▶ **REQUIRED ACTION**
Pick out each line below containing "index".
########################################
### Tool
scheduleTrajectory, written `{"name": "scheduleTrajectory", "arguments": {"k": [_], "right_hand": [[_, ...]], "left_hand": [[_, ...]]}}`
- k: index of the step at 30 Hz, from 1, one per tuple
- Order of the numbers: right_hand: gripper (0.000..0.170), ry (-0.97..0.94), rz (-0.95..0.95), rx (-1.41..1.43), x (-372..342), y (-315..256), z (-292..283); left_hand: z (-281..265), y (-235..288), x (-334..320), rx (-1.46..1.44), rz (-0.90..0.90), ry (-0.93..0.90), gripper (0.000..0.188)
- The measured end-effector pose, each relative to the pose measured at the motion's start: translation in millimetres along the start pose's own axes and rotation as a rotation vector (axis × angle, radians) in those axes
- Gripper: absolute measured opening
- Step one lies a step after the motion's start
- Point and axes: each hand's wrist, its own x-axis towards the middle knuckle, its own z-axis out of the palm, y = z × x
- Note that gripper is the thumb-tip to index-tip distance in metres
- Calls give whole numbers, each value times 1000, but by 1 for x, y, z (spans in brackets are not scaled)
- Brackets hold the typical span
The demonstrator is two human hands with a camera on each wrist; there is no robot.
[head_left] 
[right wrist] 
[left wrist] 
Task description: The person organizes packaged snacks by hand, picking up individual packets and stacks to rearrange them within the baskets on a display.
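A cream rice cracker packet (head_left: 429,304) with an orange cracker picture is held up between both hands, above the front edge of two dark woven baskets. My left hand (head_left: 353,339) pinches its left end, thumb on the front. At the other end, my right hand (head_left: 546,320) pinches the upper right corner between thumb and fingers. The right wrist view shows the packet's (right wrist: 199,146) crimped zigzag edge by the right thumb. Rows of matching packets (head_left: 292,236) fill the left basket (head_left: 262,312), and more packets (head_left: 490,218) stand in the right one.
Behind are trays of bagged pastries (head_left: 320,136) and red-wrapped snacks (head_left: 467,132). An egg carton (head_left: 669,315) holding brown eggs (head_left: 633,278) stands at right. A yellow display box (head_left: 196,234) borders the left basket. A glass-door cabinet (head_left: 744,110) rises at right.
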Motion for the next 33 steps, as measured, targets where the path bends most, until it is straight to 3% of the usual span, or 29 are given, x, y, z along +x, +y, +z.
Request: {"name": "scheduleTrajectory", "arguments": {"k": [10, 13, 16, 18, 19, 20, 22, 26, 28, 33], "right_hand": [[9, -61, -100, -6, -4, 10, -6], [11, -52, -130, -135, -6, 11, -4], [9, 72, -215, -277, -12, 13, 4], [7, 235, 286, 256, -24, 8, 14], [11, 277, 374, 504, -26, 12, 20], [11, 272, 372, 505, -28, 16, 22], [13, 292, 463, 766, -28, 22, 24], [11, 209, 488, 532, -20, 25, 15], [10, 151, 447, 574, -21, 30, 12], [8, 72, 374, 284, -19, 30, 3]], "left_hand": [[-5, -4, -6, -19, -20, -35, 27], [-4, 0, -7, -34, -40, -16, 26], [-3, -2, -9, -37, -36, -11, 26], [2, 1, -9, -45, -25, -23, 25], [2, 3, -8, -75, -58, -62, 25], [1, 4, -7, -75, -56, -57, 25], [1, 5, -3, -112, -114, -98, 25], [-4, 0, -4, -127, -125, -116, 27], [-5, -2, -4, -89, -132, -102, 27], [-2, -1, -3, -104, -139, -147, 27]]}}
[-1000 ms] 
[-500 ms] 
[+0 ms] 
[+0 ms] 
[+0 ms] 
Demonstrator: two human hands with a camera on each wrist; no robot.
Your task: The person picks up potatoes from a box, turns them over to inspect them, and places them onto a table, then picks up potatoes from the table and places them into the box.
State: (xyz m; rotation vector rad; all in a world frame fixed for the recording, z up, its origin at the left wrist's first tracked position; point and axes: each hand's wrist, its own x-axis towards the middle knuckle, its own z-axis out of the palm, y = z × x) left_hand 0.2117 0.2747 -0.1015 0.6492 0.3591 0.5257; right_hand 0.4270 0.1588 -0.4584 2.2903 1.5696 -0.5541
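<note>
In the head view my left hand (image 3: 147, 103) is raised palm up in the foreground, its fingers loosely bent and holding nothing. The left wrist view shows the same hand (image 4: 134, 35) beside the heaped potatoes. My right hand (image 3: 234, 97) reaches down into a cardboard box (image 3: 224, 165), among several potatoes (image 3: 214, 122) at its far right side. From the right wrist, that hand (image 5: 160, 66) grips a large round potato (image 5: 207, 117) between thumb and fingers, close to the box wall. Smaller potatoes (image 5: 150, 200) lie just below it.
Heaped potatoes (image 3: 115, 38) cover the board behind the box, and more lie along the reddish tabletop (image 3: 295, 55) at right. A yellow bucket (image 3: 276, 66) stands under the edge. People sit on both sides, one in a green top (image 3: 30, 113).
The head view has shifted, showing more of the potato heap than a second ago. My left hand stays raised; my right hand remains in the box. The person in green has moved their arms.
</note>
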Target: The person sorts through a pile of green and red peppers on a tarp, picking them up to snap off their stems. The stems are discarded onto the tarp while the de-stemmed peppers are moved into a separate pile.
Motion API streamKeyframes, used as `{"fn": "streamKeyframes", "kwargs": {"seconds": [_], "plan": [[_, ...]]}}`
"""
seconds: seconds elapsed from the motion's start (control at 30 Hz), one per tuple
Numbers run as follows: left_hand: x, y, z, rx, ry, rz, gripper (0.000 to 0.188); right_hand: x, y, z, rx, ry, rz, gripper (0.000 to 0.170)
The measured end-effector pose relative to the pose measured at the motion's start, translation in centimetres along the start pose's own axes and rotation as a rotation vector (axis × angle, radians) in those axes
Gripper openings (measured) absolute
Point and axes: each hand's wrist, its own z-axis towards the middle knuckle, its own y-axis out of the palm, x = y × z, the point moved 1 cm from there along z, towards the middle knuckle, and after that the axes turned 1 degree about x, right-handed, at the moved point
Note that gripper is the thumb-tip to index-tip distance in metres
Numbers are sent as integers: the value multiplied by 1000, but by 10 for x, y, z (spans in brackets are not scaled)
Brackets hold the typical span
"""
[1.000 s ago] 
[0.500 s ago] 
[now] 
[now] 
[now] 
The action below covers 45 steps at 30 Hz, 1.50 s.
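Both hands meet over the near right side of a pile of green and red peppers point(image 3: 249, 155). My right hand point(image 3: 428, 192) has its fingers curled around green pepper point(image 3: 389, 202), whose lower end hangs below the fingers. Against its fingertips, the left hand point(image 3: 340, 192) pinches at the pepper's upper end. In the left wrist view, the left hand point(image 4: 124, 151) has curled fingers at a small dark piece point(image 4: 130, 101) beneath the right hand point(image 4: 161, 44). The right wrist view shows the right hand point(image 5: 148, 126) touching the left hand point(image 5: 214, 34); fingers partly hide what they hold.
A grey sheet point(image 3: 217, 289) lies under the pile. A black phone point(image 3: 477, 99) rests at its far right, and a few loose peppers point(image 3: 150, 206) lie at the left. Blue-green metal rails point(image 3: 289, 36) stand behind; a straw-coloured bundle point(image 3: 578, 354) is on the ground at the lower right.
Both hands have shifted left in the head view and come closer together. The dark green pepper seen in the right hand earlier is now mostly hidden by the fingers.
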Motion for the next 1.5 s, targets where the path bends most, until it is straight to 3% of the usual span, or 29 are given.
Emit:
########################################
▶ **REPLY**
- k: index of the step at 30 Hz, from 1, one per tuple
- Note that gripper is the thumb-tip to index-tip distance in metres
Note that gripper is the thumb-tip to index-tip distance in metres

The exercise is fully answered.